Anyway there is a 16th birthday party for Helen and Lara, with Helen the centre of attention and Lara wallowing on the sidelines. To get revenge she casts a spell using a ritual taken from “You do Voodoo”, a curse designed to give anal acne. Helen is heading downstairs, bleeding profusely from the nose. Raymond, ever practical, takes a sample of the blood and Helen collapses. The Doctor who comes suggests she will be alright. She apologises to Lara for not making more of an effort to be her friend and then dies.

Of course the family are distraught. Lara blames herself (and her curse) and wonders whether mom would have rather she had died. Raymond discovers a virus in the blood that devours red blood cells and is sensitive to UV and then, at the door, Helen appears, still in her body bag, covered in blood she knows is not hers – she has killed her mortician and fed from him.

Helen is a vampire and the family become murderers as they conspire to keep her alive. Helen herself seems the most squeamish about the act of devouring a sacrifice (as they call the victims). There is a marvellous scene, having captured two Mormons (after a rather blackly amusing grilling of their beliefs by Lara), of Helen losing control and feeding. It captures the newborn pain, the lingering humanity and I have to say, for an actress who had (according to IMDb) been in nothing before, Devon Bailey offers a powerhouse performance.

Having gotten over the initial shock and entered into the nightmare of murder and rationalisation, the family then begin to fear that other vampires may come (something Lara warns them of) and there are more family skeletons to appear.

Lore wise we discover how vampires become what they are – but I won’t spoil that – they can go around 72 hours without feeding. The first day they are rational, the second they get the shakes (more fine acting from Devon Bailey) and then they lose reason altogether. Sunlight burns them but they are immune to all human ailments.

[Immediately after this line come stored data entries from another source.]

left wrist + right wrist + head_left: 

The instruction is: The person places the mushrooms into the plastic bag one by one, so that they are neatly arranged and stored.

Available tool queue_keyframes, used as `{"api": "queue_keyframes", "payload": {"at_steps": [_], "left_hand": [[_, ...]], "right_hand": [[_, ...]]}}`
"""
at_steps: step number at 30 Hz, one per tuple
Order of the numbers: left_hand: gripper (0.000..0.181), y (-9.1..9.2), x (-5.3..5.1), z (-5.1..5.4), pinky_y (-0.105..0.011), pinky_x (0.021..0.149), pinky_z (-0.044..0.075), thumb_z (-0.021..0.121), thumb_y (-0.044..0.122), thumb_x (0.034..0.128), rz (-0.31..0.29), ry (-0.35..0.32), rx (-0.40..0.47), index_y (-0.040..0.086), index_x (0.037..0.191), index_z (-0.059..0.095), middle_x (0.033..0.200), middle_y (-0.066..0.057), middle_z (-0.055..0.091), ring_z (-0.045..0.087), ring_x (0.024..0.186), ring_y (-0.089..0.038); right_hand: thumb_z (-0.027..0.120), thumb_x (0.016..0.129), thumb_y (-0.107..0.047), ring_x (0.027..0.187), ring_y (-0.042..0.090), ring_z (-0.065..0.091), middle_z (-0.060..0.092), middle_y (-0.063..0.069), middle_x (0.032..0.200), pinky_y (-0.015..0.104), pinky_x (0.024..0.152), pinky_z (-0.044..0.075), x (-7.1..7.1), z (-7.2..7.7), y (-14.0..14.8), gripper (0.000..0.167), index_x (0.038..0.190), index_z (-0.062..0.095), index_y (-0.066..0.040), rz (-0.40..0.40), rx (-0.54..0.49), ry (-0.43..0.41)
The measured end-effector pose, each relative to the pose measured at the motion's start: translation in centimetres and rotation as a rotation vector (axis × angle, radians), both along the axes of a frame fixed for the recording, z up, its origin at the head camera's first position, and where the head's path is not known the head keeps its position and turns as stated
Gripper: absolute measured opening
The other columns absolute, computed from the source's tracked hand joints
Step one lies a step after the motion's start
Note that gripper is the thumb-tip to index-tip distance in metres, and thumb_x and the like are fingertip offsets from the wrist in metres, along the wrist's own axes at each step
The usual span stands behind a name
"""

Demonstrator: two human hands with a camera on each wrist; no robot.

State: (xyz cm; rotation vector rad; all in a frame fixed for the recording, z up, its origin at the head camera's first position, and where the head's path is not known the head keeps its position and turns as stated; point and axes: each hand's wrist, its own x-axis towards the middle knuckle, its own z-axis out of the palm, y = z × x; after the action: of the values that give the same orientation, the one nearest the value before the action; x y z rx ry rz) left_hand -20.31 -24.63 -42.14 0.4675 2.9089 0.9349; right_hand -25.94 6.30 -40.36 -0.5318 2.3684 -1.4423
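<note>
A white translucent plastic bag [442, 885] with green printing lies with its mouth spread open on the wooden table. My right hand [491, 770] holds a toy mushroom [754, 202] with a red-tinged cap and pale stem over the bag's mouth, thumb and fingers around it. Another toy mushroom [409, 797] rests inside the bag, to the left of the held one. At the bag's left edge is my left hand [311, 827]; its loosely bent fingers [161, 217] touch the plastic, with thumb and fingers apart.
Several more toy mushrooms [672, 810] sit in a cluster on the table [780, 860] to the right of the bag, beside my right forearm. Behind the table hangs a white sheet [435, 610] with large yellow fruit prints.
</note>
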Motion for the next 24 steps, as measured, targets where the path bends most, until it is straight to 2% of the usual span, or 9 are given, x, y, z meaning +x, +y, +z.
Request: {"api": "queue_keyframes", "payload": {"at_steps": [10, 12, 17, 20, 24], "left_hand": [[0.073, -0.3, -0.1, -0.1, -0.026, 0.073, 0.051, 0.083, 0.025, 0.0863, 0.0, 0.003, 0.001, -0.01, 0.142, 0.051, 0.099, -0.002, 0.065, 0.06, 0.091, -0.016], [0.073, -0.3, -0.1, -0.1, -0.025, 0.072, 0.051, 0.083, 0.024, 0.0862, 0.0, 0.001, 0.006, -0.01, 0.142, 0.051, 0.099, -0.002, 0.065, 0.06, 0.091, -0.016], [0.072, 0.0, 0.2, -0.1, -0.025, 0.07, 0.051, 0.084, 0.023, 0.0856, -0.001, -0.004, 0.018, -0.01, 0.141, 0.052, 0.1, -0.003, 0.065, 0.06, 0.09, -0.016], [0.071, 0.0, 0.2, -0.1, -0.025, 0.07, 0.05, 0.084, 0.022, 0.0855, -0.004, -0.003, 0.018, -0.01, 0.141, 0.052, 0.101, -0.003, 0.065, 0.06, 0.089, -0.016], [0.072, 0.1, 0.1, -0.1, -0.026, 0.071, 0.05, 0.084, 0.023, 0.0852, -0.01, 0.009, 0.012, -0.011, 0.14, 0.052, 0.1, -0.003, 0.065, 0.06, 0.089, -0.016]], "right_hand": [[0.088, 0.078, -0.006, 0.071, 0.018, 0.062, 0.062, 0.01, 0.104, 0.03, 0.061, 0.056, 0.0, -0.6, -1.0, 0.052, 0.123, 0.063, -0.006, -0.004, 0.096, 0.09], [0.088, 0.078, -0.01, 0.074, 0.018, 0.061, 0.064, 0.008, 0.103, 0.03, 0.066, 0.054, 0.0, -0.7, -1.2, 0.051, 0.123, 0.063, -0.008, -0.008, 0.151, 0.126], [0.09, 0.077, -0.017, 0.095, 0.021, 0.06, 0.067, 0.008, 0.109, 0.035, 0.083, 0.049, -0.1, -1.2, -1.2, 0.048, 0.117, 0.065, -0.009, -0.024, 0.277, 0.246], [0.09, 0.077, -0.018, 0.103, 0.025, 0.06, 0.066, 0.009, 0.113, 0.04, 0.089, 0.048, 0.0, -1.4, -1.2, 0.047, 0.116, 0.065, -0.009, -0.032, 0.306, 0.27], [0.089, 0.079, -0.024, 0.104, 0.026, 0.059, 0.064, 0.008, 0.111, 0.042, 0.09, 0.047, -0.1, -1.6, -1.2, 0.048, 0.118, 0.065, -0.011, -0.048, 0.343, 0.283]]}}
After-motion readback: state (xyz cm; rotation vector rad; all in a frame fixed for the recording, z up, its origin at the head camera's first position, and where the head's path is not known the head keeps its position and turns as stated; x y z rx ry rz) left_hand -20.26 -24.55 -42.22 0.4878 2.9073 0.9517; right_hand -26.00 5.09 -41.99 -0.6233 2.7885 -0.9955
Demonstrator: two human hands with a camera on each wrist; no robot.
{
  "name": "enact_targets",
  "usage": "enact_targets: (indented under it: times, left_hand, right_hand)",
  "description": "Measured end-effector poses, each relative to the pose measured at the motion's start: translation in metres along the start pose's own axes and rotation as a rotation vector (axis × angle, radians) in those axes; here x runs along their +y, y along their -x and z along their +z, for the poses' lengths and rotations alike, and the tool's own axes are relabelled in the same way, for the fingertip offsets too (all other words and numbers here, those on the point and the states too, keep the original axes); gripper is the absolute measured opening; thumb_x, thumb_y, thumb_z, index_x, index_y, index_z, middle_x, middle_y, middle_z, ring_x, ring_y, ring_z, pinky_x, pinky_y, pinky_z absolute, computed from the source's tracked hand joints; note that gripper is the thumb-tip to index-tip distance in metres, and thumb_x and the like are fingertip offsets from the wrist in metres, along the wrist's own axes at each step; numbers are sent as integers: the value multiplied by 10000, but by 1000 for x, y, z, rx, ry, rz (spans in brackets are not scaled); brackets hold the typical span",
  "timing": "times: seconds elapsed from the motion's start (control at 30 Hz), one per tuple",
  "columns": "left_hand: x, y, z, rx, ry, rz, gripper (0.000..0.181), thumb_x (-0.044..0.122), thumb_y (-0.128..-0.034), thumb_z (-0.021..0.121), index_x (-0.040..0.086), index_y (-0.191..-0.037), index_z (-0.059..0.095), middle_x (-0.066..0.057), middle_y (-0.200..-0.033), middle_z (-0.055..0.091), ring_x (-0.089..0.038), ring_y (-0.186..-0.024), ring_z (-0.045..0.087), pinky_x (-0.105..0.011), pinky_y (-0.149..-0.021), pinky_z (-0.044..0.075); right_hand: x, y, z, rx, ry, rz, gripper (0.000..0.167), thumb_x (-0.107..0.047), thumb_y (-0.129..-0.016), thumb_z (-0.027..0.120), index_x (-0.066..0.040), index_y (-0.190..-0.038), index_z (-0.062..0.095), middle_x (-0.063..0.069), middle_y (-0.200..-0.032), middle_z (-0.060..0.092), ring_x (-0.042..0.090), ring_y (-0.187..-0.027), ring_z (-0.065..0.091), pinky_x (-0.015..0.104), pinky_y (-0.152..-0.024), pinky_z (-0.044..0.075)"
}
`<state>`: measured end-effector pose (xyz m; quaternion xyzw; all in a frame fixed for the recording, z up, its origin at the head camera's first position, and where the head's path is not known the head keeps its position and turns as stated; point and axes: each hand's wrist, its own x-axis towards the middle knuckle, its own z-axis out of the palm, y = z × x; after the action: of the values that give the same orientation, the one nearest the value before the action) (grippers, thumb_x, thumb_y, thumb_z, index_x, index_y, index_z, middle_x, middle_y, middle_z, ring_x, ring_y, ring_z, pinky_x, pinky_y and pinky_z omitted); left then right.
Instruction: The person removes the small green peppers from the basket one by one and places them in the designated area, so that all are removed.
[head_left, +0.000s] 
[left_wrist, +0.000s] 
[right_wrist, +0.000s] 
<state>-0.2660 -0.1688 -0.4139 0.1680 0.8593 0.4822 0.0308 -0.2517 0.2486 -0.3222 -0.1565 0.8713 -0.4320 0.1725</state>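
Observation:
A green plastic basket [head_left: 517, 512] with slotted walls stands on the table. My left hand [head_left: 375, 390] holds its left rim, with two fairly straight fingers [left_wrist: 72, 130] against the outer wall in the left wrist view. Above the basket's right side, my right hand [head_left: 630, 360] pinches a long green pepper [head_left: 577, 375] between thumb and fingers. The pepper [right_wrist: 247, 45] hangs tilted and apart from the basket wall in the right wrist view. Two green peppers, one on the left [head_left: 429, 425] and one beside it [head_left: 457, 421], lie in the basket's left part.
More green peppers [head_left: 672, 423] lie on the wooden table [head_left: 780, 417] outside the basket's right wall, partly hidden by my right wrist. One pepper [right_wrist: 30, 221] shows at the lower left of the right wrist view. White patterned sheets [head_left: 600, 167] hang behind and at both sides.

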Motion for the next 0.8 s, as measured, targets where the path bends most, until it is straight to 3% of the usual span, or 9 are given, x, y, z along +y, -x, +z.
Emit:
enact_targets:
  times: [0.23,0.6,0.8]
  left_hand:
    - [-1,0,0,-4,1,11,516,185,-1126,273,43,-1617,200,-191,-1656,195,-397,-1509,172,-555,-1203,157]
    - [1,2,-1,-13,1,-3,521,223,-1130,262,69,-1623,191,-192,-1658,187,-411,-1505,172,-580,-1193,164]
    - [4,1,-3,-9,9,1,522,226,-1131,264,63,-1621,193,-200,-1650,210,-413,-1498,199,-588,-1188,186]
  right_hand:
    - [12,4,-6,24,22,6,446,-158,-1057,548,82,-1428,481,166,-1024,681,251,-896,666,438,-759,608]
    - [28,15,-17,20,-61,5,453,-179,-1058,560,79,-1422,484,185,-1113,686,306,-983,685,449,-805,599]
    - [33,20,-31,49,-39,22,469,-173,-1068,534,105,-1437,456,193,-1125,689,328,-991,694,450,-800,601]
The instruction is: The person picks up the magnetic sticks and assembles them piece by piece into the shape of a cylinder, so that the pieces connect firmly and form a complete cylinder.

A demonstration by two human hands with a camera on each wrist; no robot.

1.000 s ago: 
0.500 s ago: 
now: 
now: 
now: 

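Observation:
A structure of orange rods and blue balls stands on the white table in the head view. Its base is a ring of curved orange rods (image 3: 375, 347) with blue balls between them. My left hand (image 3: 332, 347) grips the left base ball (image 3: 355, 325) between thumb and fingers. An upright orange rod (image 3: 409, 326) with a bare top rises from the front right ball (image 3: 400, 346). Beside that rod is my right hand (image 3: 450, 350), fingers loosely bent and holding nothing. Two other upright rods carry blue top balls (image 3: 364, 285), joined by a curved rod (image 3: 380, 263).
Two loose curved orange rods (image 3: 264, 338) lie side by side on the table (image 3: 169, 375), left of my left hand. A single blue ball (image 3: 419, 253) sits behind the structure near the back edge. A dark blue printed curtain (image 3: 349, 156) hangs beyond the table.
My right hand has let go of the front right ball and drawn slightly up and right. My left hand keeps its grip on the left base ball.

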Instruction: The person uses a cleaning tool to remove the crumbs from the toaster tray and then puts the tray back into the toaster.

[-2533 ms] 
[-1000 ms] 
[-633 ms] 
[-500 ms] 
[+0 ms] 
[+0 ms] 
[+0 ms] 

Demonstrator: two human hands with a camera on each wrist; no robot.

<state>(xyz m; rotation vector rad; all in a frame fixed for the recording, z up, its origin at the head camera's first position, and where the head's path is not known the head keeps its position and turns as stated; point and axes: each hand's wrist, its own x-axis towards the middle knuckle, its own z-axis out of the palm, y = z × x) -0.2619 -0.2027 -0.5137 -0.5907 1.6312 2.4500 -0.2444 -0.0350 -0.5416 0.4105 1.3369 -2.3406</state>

The acting is, in the main, very good; there are some weaker supporting performances but all things are relative and if the key performances had not been as strong as they are we might not have noticed as much. The soundtrack is excellent, with some well chosen songs but also some instrumental pieces that offer a feeling of silent cinema to the film somehow, and that feeling works well.

The key to this is the well explored characters and the black comedy. Elements are clearly over the top and yet we accept them because of the great characterisation. There are well explored themes of faith, the malleability of belief and familial love. I mentioned earlier that the film is well structured and composed. This was a revelation of an independent movie and a salutary lesson to independent filmmakers in what to do. 7 out of 10. Now I just have to make sure I get myself the DVD.

The IMDb page is here.

4 comments:

Anonymous said...

The title says vampire diaries part 1 - do you know what part 2 will involve? I liked the film and I'm very curious what they will do next.

Taliesin_ttlg said...

Hi Suzanne...

I'm not too sure of their direction but I do know that they aim to make three films and that Oya's story continues to be told through them and that Oya would appear in them.

Hopefully if Phil Messerer sees this, he would be kind enough to furnish us with spoilers.

Philmesserer said...

Sorry, no go.

Taliesin_ttlg said...

boo hiss... no fun... but I do respect the stance. I have edited the review to embed the trailer at Phil's request.